Ça permettra d’avoir un petit aide-mémoire de référence, tout comme nous en proposons pour les freelance MDA ou les tarifs à pratiquer.

note : j’espère que ce billet sera lu et qu’on ne criera pas ensuite à la mésinformation

Disclaimer :

  • Avant de commenter, tu lis tout le billet
  • Si c’est pour dire que c’est normal de ne pas t’être renseigné, tu dégages
  • Si c’est pour dire que l’auto-ENTREPRISE n’était pas un statut pour monter une entreprise, tu dégages
  • Si c’est pour dire que je veux critiquer le statut d’AE, me moquer etc, c’est stupide : Je suis moi même en entreprise individuelle (ancien free, activité non clôturée), donc tu dégages aussi
  • Si c’est pour dire que c’est un article moqueur parce que je serais jaloux que des AE me “piquent mon travail” alors que tu ne sais pas que je suis salarié dans une boite du CAC40, tu suis tes copains, et tu dégages.

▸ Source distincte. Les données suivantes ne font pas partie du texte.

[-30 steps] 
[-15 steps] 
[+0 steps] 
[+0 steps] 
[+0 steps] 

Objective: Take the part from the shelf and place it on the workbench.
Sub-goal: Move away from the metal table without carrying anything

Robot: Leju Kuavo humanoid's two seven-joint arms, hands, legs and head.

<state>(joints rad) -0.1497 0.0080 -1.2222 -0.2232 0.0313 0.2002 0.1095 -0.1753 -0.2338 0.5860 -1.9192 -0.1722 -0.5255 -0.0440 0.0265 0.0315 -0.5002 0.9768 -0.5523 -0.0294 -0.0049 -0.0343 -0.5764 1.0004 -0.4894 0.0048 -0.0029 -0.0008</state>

Prérequis à la bonne compréhension de la suite et éviter les digressions dans les commentaires

  • on SAIT que le gouvernement à survendu un statut en “cachant” certaines données (du moins en ne les mettant pas sous les spotlight) épaulé par les agents du pôle emploi par exemple.
  • on SAIT que certaines personnes ce sont lancées pour faire du babysitting et autres argent de poche (entre nous, pourquoi monter une entreprise pour ça ?)
  • on SAIT que beaucoup d’AE ont été utilisés à des fins de salariat déguisé, devinez quoi, on en a même fait un billet (d’ailleurs coïncidence, COMBIEN d’AE m’ont critiqué pour ce billet et ne l’ont pas cru…)
  • On prends pour acquis, que si on ne comprends pas tout, ON NE SIGNE RIEN (règle de survie absolue en milieu de paperasse hostile)
  • Bien sûr, on recoupe les infos qui nous sont fournies
  • on SAIT que non, on est pas “obligé de travailler au black alors puisque c’est comme ça”. On peut faire le choix de faire les choses sérieusement ou pas du tout (remember karaté kid : tu fais pas du tout karaté, ou tu fais vraiment karaté, sinon couic comme crapaud)
  • Sur ce blog, on était les PREMIERS à dire méfiance avec l’AE, prenez bien vos renseignements. Vous pouvez le vérifier dans les anciens billets.
  • On sait aussi que certains AE pleurent maintenant mais ont aimé se faire bercer de douces illusions dans leur rêve d’entrepreneuriat, c’est tellement plus commode.

CECI ÉTANT DIT

Question centrale, qu’est-ce que l’auto-entreprise , Y avez vous réfléchi avant de vous lancer ?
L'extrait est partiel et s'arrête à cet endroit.